§ Exercise description: What you return should match the data below exactly, line for line.

▼

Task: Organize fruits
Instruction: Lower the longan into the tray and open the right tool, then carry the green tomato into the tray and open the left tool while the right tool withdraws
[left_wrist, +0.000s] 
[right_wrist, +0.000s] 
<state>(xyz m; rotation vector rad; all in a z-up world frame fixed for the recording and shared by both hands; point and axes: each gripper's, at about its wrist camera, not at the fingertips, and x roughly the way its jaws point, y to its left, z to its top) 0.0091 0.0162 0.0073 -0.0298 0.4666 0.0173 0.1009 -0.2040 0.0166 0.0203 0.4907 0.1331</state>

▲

§ Answer to the problem:
Task: Organize fruits
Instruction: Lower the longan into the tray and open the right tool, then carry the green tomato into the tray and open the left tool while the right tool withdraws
[left_wrist, +0.000s] 
[right_wrist, +0.000s] 
<state>(xyz m; rotation vector rad; all in a z-up world frame fixed for the recording and shared by both hands; point and axes: each gripper's, at about its wrist camera, not at the fingertips, and x roughly the way its jaws point, y to its left, z to its top) 0.0091 0.0162 0.0073 -0.0298 0.4666 0.0173 0.1009 -0.2040 0.0166 0.0203 0.4907 0.1331</state>

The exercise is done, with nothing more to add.